* [EXERCISE PROMPT] Nothing in the entries should be altered. Write them out in full.

* [Collected data entries]
##########

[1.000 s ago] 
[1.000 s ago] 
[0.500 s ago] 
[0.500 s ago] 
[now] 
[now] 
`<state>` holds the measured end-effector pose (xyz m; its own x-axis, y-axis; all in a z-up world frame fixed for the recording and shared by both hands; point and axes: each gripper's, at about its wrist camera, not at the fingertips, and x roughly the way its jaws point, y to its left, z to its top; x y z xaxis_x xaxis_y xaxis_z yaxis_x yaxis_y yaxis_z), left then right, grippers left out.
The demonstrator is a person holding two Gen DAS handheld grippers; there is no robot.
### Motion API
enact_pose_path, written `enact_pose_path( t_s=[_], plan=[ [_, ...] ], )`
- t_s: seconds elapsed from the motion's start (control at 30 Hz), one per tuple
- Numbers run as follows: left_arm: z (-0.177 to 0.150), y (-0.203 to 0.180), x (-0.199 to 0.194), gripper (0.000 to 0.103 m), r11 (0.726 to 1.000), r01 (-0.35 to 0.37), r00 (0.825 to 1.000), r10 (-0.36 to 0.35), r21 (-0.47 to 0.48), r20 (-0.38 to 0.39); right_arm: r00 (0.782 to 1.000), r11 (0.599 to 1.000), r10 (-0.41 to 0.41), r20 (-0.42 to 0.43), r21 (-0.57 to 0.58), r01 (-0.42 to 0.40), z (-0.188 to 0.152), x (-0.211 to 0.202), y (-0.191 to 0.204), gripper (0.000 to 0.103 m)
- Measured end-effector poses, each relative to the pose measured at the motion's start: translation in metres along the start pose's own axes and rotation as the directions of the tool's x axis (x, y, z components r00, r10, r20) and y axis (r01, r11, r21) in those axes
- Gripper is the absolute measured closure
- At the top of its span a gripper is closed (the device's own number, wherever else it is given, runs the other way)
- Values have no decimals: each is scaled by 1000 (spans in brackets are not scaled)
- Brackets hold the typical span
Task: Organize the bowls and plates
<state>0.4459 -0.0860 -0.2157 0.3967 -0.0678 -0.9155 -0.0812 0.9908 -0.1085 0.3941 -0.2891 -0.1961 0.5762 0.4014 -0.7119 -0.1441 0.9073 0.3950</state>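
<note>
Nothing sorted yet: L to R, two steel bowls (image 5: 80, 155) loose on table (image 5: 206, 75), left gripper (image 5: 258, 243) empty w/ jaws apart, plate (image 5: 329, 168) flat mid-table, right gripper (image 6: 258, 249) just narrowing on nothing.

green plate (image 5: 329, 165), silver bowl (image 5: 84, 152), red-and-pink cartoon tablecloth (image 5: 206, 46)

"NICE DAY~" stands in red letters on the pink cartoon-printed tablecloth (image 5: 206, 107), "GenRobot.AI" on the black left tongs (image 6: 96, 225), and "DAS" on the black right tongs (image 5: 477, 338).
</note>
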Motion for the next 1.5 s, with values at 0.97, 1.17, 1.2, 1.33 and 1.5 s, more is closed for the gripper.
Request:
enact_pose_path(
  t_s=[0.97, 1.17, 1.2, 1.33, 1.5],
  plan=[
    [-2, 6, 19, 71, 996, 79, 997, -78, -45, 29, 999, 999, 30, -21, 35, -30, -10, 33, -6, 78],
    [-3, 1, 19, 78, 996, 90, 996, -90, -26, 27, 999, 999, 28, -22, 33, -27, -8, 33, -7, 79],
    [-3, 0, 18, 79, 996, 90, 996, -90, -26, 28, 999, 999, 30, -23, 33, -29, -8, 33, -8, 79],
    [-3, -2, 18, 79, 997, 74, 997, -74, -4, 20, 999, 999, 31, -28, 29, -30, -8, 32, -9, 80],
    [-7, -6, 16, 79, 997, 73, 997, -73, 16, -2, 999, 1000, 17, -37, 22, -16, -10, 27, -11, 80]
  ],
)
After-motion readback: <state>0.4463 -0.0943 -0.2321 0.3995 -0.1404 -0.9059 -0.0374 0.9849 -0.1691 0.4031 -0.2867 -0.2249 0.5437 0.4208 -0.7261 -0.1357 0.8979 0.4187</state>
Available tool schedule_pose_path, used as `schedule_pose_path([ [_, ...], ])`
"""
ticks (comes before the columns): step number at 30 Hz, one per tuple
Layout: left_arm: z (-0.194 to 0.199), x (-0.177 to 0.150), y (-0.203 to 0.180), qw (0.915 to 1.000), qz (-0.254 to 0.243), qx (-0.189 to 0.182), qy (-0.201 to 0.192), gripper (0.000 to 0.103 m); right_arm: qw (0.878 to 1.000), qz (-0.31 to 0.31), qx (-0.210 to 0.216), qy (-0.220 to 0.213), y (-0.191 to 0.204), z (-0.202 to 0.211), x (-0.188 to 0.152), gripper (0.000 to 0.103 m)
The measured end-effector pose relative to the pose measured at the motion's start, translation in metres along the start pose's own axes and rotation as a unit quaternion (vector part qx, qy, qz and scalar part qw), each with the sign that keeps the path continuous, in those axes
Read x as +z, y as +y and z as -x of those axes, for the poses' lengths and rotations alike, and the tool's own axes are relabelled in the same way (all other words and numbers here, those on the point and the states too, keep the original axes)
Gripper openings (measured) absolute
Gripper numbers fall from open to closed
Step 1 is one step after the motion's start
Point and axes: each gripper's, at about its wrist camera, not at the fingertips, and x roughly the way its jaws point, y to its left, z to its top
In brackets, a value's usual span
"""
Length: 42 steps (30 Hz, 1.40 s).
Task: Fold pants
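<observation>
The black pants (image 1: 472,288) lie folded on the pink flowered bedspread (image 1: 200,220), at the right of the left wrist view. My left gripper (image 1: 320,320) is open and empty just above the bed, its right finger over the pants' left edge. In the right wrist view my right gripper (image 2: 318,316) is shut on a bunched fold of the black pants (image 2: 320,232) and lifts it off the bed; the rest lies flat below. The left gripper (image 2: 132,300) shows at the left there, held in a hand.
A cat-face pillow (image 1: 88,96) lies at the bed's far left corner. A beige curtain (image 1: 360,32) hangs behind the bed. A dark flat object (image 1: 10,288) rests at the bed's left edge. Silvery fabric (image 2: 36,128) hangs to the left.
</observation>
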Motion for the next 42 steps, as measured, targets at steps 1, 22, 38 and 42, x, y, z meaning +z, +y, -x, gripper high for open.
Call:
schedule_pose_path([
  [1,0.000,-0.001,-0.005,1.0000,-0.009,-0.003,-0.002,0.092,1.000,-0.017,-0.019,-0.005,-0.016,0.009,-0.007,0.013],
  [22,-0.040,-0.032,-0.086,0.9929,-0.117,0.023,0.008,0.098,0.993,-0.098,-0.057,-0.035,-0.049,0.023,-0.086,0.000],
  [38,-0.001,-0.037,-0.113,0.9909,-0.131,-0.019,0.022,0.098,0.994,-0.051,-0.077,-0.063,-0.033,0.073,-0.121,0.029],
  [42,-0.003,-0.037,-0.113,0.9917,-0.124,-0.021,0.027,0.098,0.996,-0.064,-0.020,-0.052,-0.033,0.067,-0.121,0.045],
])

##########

* [TASK OUTPUT]
[1.000 s ago] 
[1.000 s ago] 
[0.500 s ago] 
[0.500 s ago] 
[now] 
[now] 
`<state>` holds the measured end-effector pose (xyz m; its own x-axis, y-axis; all in a z-up world frame fixed for the recording and shared by both hands; point and axes: each gripper's, at about its wrist camera, not at the fingertips, and x roughly the way its jaws point, y to its left, z to its top; x y z xaxis_x xaxis_y xaxis_z yaxis_x yaxis_y yaxis_z), left then right, grippers left out.
The demonstrator is a person holding two Gen DAS handheld grippers; there is no robot.
### Motion API
enact_pose_path, written `enact_pose_path( t_s=[_], plan=[ [_, ...] ], )`
- t_s: seconds elapsed from the motion's start (control at 30 Hz), one per tuple
- Numbers run as follows: left_arm: z (-0.177 to 0.150), y (-0.203 to 0.180), x (-0.199 to 0.194), gripper (0.000 to 0.103 m), r11 (0.726 to 1.000), r01 (-0.35 to 0.37), r00 (0.825 to 1.000), r10 (-0.36 to 0.35), r21 (-0.47 to 0.48), r20 (-0.38 to 0.39); right_arm: r00 (0.782 to 1.000), r11 (0.599 to 1.000), r10 (-0.41 to 0.41), r20 (-0.42 to 0.43), r21 (-0.57 to 0.58), r01 (-0.42 to 0.40), z (-0.188 to 0.152), x (-0.211 to 0.202), y (-0.191 to 0.204), gripper (0.000 to 0.103 m)
- Measured end-effector poses, each relative to the pose measured at the motion's start: translation in metres along the start pose's own axes and rotation as the directions of the tool's x axis (x, y, z components r00, r10, r20) and y axis (r01, r11, r21) in those axes
- Gripper is the absolute measured closure
- At the top of its span a gripper is closed (the device's own number, wherever else it is given, runs the other way)
- Values have no decimals: each is scaled by 1000 (spans in brackets are not scaled)
- Brackets hold the typical span
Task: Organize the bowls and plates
<state>0.4459 -0.0860 -0.2157 0.3967 -0.0678 -0.9155 -0.0812 0.9908 -0.1085 0.3941 -0.2891 -0.1961 0.5762 0.4014 -0.7119 -0.1441 0.9073 0.3950</state>
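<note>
Nothing sorted yet: L to R, two steel bowls (image 5: 80, 155) loose on table (image 5: 206, 75), left gripper (image 5: 258, 243) empty w/ jaws apart, plate (image 5: 329, 168) flat mid-table, right gripper (image 6: 258, 249) just narrowing on nothing.

green plate (image 5: 329, 165), silver bowl (image 5: 84, 152), red-and-pink cartoon tablecloth (image 5: 206, 46)

"NICE DAY~" stands in red letters on the pink cartoon-printed tablecloth (image 5: 206, 107), "GenRobot.AI" on the black left tongs (image 6: 96, 225), and "DAS" on the black right tongs (image 5: 477, 338).
</note>
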Motion for the next 1.5 s, with values at 0.97, 1.17, 1.2, 1.33 and 1.5 s, more is closed for the gripper.
Request:
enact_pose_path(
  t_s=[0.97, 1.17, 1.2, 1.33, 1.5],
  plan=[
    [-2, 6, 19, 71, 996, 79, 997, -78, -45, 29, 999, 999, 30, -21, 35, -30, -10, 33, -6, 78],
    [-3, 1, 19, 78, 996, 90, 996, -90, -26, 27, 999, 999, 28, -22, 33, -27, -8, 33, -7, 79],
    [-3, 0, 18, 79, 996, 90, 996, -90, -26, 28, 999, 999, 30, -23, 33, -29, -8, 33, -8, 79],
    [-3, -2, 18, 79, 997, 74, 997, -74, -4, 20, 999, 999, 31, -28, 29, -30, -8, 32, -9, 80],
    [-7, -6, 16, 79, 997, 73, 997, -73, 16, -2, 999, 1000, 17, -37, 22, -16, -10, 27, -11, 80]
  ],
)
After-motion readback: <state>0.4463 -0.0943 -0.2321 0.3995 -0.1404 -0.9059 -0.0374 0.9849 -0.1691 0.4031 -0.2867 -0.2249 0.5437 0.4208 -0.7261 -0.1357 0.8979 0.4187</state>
Available tool schedule_pose_path, used as `schedule_pose_path([ [_, ...], ])`
"""
ticks (comes before the columns): step number at 30 Hz, one per tuple
Layout: left_arm: z (-0.194 to 0.199), x (-0.177 to 0.150), y (-0.203 to 0.180), qw (0.915 to 1.000), qz (-0.254 to 0.243), qx (-0.189 to 0.182), qy (-0.201 to 0.192), gripper (0.000 to 0.103 m); right_arm: qw (0.878 to 1.000), qz (-0.31 to 0.31), qx (-0.210 to 0.216), qy (-0.220 to 0.213), y (-0.191 to 0.204), z (-0.202 to 0.211), x (-0.188 to 0.152), gripper (0.000 to 0.103 m)
The measured end-effector pose relative to the pose measured at the motion's start, translation in metres along the start pose's own axes and rotation as a unit quaternion (vector part qx, qy, qz and scalar part qw), each with the sign that keeps the path continuous, in those axes
Read x as +z, y as +y and z as -x of those axes, for the poses' lengths and rotations alike, and the tool's own axes are relabelled in the same way (all other words and numbers here, those on the point and the states too, keep the original axes)
Gripper openings (measured) absolute
Gripper numbers fall from open to closed
Step 1 is one step after the motion's start
Point and axes: each gripper's, at about its wrist camera, not at the fingertips, and x roughly the way its jaws point, y to its left, z to its top
In brackets, a value's usual span
"""
Length: 42 steps (30 Hz, 1.40 s).
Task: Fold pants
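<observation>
The black pants (image 1: 472,288) lie folded on the pink flowered bedspread (image 1: 200,220), at the right of the left wrist view. My left gripper (image 1: 320,320) is open and empty just above the bed, its right finger over the pants' left edge. In the right wrist view my right gripper (image 2: 318,316) is shut on a bunched fold of the black pants (image 2: 320,232) and lifts it off the bed; the rest lies flat below. The left gripper (image 2: 132,300) shows at the left there, held in a hand.
A cat-face pillow (image 1: 88,96) lies at the bed's far left corner. A beige curtain (image 1: 360,32) hangs behind the bed. A dark flat object (image 1: 10,288) rests at the bed's left edge. Silvery fabric (image 2: 36,128) hangs to the left.
</observation>
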Motion for the next 42 steps, as measured, targets at steps 1, 22, 38 and 42, x, y, z meaning +z, +y, -x, gripper high for open.
Call:
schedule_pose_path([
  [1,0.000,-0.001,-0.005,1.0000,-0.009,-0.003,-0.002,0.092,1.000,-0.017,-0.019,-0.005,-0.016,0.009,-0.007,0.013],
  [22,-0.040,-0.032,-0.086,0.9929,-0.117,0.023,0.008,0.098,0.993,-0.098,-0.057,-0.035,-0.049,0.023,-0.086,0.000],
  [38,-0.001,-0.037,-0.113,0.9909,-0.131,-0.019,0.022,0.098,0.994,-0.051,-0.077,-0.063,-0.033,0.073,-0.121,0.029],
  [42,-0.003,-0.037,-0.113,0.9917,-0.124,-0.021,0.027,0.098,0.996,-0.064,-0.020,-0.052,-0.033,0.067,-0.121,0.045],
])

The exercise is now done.